毎日新聞 5月30日(金)22時13分配信

南シナ海「法の支配」支持相次ぐ…中国は猛反発

 【シンガポール=池田慶太】シンガポールで開かれているアジア安全保障会議(英国際戦略研究所主催)は2日目の5月31日、中国と周辺国が激しく対立する南シナ海の領有権問題について、「法の支配」に基づき解決すべきだとの声が相次いだ。

 中国はこうした発言に強く反発した。

 ヘーゲル米国防長官は31日の演説で、南シナ海で石油掘削を始めた中国を重ねて批判し、「米国は国際法に沿って平和的な紛争解決の努力をする国を支持する」と述べた。

 マレーシアのヒシャムディン国防相は、中国と東南アジア諸国連合(ASEAN)が、南シナ海での行動を法的に拘束する「行動規範」を策定すべきだと強調し、「代替策はない。どうしてもやらなくてはならない」と語り、中国に早期策定を促した。
              二〇一四年六月一日

 安倍首相はアジアの平和を構築するために民主的な「法の支配」の実現を以前から主張している。安倍首相は中国に国際的な紛争解決の枠組みに加わるべきだと述べ、「力」ではなく「法の支配」「国際法」によって解決するべきだと主張している。

 鳩山氏の主張する「対話」を安倍首相はすでに実行し、具体的提案もしている。鳩山氏は「対話」で解決するべきだと主張しながら、具体的にはなにも提案していない。「口」だけの対話論である。

 鳩山氏が主張している「対話」を中国は拒否している。鳩山氏は「武力の行使で根本的な解決はできない」と主張しているが、南沙諸島での中国のやり方を見れば「対話」だけでは根本的な解決をできないどころかどんどん侵略されるのが現実であることが分かる。
 
 友愛の精神で解決するには、相手が友愛の精神を理解する国家であれば通用するだろう。しかし、友愛の精神がなく理解もしない国家に対しては通用しない。そもそも国家は国民の利益とか一部の特権階級の利益とか民主議国家であれ独裁国家であれ国家は国家の利益を優先させる。友愛の精神などというものを受け入れるような国家は存在しない。
 
 国家と国家の紛争は常に国家の利害が絡んでいる。だから、軍事力と対話の組み合わせで解決をしていかなければならない。「武力」だけでも解決できないし「対話」だけでも解決はできない。
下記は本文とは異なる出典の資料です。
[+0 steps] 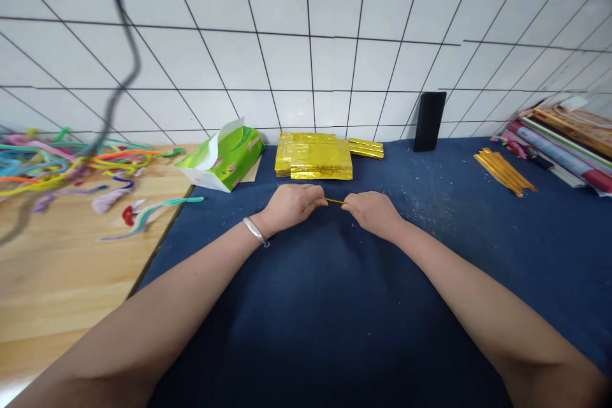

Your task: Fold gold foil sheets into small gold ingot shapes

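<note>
Between my two hands runs a thin gold foil strip [335, 201], seen nearly edge-on. My left hand [297, 203], with a silver bangle [255, 231] on its wrist, pinches the strip's left end. The right end is pinched in the fingers of my right hand [373, 211]. Both hands are closed and held over the dark blue cloth [325, 306]. Just beyond them lies a stack of gold foil sheets [318, 156], and a few folded gold strips [367, 148] lie against its right side. My fingers hide the ends of the held strip.
Left of the stack is an open green packet [232, 156]. Colourful fuzzy craft stems [71, 162] spread over the wooden tabletop [62, 293]. A black phone-like slab [429, 121] leans on the tiled wall. Flat gold strips [505, 171] and piled books [564, 146] lie at right. A dark cable [125, 80] hangs close.
</note>
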Tool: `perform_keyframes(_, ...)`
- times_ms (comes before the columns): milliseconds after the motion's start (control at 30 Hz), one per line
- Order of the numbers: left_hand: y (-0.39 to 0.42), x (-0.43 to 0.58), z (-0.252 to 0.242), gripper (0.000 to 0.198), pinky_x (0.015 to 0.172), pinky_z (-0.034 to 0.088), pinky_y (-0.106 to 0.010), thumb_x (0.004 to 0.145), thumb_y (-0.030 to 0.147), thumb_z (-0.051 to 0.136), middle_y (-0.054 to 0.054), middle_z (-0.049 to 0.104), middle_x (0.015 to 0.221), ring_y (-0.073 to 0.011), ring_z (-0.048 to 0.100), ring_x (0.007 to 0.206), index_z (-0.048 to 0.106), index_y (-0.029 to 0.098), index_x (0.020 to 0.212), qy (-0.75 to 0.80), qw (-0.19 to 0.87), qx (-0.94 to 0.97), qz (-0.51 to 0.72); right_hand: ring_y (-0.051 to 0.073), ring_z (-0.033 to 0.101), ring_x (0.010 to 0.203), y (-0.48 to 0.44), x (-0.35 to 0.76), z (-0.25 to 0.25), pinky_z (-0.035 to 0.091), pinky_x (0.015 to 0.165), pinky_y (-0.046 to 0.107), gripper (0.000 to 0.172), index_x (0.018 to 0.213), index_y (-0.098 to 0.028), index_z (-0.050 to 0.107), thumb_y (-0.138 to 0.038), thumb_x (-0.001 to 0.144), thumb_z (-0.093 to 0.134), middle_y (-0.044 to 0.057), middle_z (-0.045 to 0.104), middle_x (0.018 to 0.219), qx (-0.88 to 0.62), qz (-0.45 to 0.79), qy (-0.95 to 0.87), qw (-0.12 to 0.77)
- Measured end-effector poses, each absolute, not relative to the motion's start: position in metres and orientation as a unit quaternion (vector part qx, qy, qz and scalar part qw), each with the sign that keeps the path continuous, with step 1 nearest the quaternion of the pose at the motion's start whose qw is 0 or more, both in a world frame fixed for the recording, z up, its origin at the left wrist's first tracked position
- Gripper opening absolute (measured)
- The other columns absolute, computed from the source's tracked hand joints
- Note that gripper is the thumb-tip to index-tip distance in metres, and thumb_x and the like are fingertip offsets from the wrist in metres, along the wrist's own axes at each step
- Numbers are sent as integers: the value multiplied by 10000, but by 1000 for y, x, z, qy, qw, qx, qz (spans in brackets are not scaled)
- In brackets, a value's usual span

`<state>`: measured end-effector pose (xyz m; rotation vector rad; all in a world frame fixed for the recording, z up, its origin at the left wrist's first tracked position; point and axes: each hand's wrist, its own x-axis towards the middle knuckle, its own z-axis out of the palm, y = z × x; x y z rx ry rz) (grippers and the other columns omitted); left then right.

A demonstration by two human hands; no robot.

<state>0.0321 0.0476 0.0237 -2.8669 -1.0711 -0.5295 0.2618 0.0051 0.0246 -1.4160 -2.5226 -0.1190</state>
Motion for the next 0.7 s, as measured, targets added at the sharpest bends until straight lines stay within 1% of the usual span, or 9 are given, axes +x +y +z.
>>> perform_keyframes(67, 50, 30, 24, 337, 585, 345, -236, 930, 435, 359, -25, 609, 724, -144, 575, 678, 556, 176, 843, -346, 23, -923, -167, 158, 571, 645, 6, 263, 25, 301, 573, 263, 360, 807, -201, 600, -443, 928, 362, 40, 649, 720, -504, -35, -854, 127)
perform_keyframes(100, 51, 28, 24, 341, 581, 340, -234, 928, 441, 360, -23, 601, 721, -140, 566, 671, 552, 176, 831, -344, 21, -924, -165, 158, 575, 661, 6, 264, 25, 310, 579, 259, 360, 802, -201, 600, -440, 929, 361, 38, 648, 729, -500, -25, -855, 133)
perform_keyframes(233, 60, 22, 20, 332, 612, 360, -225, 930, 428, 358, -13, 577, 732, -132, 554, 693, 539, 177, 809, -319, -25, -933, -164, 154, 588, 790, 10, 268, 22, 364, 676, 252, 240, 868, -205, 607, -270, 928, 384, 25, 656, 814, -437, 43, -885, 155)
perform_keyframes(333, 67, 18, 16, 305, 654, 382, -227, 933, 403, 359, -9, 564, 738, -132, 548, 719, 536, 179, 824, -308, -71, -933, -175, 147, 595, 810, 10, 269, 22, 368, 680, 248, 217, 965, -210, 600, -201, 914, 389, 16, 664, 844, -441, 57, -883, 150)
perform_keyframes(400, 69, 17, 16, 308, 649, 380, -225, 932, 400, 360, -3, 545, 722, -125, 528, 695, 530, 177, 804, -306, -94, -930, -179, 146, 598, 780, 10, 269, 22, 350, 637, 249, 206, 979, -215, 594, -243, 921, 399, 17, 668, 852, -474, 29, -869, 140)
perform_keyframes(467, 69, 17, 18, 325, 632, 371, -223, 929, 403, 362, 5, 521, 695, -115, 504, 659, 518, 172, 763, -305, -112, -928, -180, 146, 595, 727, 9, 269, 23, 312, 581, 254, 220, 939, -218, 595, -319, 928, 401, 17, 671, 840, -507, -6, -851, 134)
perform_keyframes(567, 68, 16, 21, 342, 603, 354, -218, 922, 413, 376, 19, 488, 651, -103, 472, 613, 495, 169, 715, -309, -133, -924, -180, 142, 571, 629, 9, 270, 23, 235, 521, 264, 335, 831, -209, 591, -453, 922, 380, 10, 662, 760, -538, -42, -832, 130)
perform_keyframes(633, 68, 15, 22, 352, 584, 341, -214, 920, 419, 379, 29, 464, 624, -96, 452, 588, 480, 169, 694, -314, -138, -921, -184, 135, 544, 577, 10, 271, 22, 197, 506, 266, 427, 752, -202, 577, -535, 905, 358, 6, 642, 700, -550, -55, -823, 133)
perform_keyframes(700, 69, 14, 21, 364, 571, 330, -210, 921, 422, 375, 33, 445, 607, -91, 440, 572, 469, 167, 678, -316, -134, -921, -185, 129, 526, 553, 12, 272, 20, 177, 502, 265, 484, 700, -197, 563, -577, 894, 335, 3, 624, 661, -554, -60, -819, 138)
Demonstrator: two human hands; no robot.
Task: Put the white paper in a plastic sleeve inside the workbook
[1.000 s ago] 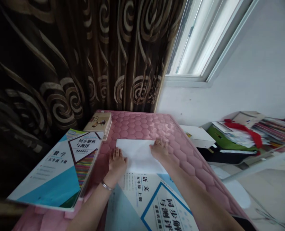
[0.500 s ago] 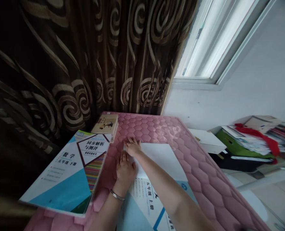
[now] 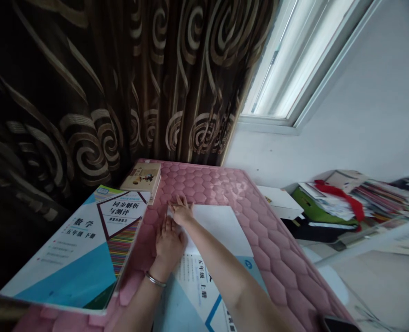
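Note:
A blue and white workbook (image 3: 190, 295) lies in front of me on the pink quilted surface, a white sheet (image 3: 214, 226) covering its far part. My right hand (image 3: 182, 213) presses on the sheet's far left corner, its fingers spread. My left hand (image 3: 168, 243), with a silver bangle on the wrist, lies flat along the left edge of the sheet and workbook, fingers stretched out. The two hands are very close together. My right forearm crosses over the workbook and hides part of its cover.
Left of my hands lies another blue and white workbook (image 3: 76, 249), with a thick tan book (image 3: 142, 177) behind it. A dark curtain (image 3: 149, 83) hangs at the back left. Papers and a green folder (image 3: 322, 210) are piled at right. A dark phone-like object (image 3: 339, 323) shows at the bottom edge.
The view has shifted slightly, so everything sits further left. Both hands keep nearly the same place at the sheet's corner and edge; the right fingers look a little more spread.

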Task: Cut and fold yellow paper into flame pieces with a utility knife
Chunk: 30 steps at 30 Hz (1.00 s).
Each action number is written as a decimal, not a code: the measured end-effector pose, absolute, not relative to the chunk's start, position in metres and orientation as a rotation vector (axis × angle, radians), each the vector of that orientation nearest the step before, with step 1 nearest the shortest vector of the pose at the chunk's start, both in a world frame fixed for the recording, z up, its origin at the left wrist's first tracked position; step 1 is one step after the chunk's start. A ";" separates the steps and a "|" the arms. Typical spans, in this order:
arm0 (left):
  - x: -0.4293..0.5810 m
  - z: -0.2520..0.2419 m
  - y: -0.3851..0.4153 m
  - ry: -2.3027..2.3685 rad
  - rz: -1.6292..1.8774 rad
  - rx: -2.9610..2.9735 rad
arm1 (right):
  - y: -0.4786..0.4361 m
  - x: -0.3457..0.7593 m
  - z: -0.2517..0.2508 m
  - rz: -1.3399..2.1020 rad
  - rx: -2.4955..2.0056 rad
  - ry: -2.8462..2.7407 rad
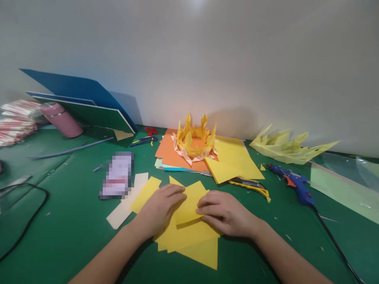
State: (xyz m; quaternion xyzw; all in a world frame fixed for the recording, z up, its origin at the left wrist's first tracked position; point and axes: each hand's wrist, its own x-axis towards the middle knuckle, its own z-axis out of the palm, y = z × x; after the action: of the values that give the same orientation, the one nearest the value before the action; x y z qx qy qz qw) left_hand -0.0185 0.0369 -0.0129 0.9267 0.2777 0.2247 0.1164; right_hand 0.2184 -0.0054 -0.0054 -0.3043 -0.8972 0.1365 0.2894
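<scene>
A small pile of yellow paper squares point(192, 236) lies on the green mat point(74, 221) in front of me. The top yellow sheet point(191, 201) is partly folded. My left hand point(161, 209) rests on its left side, fingers curled and pressing the paper down. On its right edge my right hand point(225, 213) presses with bent fingers. Both hands touch the same sheet.
A folded yellow paper crown point(195, 142) sits on orange sheets point(167, 152) at the back. A yellow utility knife point(250, 184) and a blue glue gun point(294, 183) with its cord lie to the right. A pink bottle point(60, 118), blue boards point(79, 92) and a phone point(117, 175) are at left.
</scene>
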 end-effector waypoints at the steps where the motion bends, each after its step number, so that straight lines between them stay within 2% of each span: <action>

 鳩山氏は安倍政権は「武力」だけで解決しようとしていると決めつけ、「対話」で解決するべきだと主要しているが、安倍政権は「武力」と「対話」の二つを駆使してアジアの紛争を解決し、「法の支配」でアジアを平和にしようとしている。
 鳩山氏は安倍政権を正確に把握していないし、「対話」「友愛の精神」という国際紛争の解決に全然通用しない理論しかない。鳩山氏ではアジア共同体の考えを前進させることはできない。そもそも、沖縄を平和の創造に向けた要石にするという発想が幼稚であり、馬鹿げている。